Prompt → Transcribe the data that follows in full. Leave out the pictures.

Dataset content →
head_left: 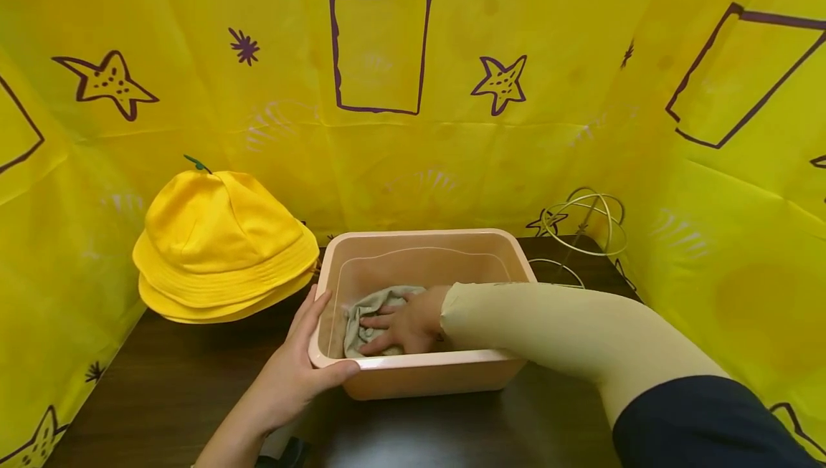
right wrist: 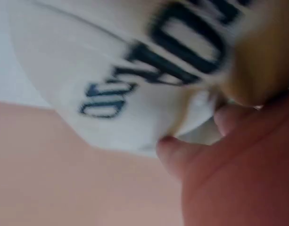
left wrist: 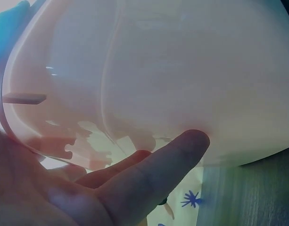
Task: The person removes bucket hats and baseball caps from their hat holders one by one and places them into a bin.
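A pale pink plastic bin (head_left: 445, 360) stands on the dark wooden table. My left hand (head_left: 297, 368) grips its near-left corner, with the fingers at the left rim and the thumb along the front. In the left wrist view, the thumb (left wrist: 158, 174) lies against the bin's smooth outer wall (left wrist: 191, 70). Inside the bin lies a pale grey-beige cloth cap (head_left: 364, 314), its top sunken and creased. My right hand (head_left: 409, 321) reaches in and rests on it with fingers spread. Dark lettering shows on the cap (right wrist: 54, 80) in the right wrist view, which is blurred.
Left of the bin, a stack of yellow brimmed hats (head_left: 219, 231) with a green sprout on top sits close to the rim. A gold wire stand (head_left: 606, 221) is behind the bin at the right. Yellow printed cloth (head_left: 387, 167) walls in the dark table (head_left: 161, 382).
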`<state>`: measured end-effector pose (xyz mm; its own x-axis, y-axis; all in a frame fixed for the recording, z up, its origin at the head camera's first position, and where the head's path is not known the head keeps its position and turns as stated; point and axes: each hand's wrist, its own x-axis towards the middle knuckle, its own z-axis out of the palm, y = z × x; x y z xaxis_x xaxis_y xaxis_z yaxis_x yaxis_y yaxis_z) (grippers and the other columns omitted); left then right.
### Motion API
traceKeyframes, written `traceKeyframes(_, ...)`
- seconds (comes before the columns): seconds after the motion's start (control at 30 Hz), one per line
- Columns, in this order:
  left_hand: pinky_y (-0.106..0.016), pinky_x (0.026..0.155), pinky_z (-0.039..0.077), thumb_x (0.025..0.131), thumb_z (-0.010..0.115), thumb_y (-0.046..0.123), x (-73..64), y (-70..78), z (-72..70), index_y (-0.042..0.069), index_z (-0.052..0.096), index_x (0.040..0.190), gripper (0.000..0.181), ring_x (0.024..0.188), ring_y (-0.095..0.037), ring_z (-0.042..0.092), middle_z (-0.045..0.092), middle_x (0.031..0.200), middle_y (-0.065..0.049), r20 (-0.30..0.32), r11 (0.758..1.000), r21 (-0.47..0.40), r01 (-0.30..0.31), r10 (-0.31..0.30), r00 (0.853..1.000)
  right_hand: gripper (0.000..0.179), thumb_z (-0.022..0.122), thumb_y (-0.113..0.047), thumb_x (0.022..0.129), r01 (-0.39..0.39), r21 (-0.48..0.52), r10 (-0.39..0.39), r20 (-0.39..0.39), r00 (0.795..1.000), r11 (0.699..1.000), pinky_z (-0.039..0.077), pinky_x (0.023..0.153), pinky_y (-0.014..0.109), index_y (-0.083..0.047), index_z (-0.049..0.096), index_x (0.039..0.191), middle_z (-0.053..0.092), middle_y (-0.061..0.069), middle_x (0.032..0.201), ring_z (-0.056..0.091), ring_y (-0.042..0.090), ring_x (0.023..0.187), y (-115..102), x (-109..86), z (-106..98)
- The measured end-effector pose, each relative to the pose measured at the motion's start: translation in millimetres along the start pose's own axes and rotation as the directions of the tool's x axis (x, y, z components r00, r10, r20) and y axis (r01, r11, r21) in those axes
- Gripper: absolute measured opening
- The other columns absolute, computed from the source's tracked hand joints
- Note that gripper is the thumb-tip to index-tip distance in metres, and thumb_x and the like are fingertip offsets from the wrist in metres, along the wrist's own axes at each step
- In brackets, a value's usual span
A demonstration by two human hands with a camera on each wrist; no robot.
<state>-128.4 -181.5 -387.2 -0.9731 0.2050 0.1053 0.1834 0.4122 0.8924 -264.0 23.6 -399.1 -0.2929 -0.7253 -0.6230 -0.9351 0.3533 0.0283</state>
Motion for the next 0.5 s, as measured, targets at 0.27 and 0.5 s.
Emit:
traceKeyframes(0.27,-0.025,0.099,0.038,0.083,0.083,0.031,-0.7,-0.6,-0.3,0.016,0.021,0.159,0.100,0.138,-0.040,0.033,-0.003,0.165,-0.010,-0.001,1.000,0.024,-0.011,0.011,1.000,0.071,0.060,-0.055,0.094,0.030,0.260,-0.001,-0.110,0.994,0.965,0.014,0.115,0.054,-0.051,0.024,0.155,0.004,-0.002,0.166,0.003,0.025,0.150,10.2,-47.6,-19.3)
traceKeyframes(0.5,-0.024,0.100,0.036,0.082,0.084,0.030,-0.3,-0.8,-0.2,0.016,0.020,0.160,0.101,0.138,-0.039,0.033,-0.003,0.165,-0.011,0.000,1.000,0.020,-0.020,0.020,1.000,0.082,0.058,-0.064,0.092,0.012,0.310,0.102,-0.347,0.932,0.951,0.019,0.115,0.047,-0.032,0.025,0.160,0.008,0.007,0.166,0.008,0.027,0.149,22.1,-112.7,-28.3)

Finished exercise →
head_left: 
right wrist: 
left wrist: 
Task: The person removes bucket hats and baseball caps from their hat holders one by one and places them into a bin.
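A pale pink plastic bin (head_left: 445, 360) stands on the dark wooden table. My left hand (head_left: 297, 368) grips its near-left corner, with the fingers at the left rim and the thumb along the front. In the left wrist view, the thumb (left wrist: 158, 174) lies against the bin's smooth outer wall (left wrist: 191, 70). Inside the bin lies a pale grey-beige cloth cap (head_left: 364, 314), its top sunken and creased. My right hand (head_left: 409, 321) reaches in and rests on it with fingers spread. Dark lettering shows on the cap (right wrist: 54, 80) in the right wrist view, which is blurred.
Left of the bin, a stack of yellow brimmed hats (head_left: 219, 231) with a green sprout on top sits close to the rim. A gold wire stand (head_left: 606, 221) is behind the bin at the right. Yellow printed cloth (head_left: 387, 167) walls in the dark table (head_left: 161, 382).
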`<state>`: measured end-effector pose (xyz mm; its own x-axis, y-axis; all in a frame fixed for the recording, z up, its origin at the head camera's first position, and where the head's path is not known the head keeps its position and turns as stated; point and axes: each hand's wrist, its own x-axis towards the middle knuckle, its own z-axis out of the palm, y = z × x; x y z xaxis_x xaxis_y xaxis_z yaxis_x yaxis_y yaxis_z) (grippers and the other columns omitted); left then right.
### Motion API
traceKeyframes, written `traceKeyframes(_, ...)`
- seconds (comes before the columns): seconds after the motion's start (control at 30 Hz), one per line
- Columns, in this order:
  left_hand: pinky_y (-0.106..0.016), pinky_x (0.026..0.155), pinky_z (-0.039..0.077), thumb_x (0.025..0.131), thumb_z (-0.010..0.115), thumb_y (-0.046..0.123), x (-73..64), y (-70..78), z (-72..70), index_y (-0.042..0.069), index_z (-0.052..0.096), index_x (0.040..0.190), gripper (0.000..0.181), ring_x (0.024..0.188), ring_y (-0.095..0.037), ring_z (-0.042..0.092), middle_z (-0.045..0.092), middle_x (0.031..0.200), middle_y (-0.065..0.049), r20 (-0.30..0.32), r11 (0.758..1.000), r21 (-0.47..0.40), r01 (-0.30..0.31), r10 (-0.31..0.30), r00 (0.853..1.000)
  right_hand: gripper (0.000..0.179), thumb_z (-0.022..0.122), thumb_y (-0.113..0.047), thumb_x (0.022..0.129), r01 (-0.39..0.39), r21 (-0.48..0.52), r10 (-0.39..0.39), r20 (-0.39..0.39), r00 (0.795..1.000), r11 (0.699..1.000), pinky_z (-0.039..0.077), pinky_x (0.023..0.153), pinky_y (-0.014..0.109), index_y (-0.083..0.047), index_z (-0.049..0.096), index_x (0.039..0.191), middle_z (-0.053..0.092), middle_y (-0.061..0.069), middle_x (0.032..0.201), ring_z (-0.056..0.091), ring_y (-0.042..0.090), ring_x (0.023..0.187), y (-115..102), x (-109..86), z (-106..98)
- The measured end-effector pose, each relative to the pose measured at the motion's start: translation in millimetres along the start pose's own axes and rotation as the directions of the tool's x axis (x, y, z components r00, r10, r20) and y axis (r01, r11, r21) in those axes
- Gripper: absolute measured opening
- The other columns absolute, computed from the source's tracked hand joints
- Note that gripper is the thumb-tip to index-tip distance in metres, and thumb_x and the like are fingertip offsets from the wrist in metres, along the wrist's own axes at each step
- In brackets, a value's usual span
A demonstration by two human hands with a camera on each wrist; no robot.
<state>-128.4 -181.5 -387.2 -0.9731 0.2050 0.1053 0.1834 0.4122 0.8924 -264.0 23.6 -399.1 -0.2929 -0.7253 -0.6230 -0.9351 0.3533 0.0283</state>
Motion for the next 0.5 s, as measured, targets at 0.27 and 0.5 s.
Emit:
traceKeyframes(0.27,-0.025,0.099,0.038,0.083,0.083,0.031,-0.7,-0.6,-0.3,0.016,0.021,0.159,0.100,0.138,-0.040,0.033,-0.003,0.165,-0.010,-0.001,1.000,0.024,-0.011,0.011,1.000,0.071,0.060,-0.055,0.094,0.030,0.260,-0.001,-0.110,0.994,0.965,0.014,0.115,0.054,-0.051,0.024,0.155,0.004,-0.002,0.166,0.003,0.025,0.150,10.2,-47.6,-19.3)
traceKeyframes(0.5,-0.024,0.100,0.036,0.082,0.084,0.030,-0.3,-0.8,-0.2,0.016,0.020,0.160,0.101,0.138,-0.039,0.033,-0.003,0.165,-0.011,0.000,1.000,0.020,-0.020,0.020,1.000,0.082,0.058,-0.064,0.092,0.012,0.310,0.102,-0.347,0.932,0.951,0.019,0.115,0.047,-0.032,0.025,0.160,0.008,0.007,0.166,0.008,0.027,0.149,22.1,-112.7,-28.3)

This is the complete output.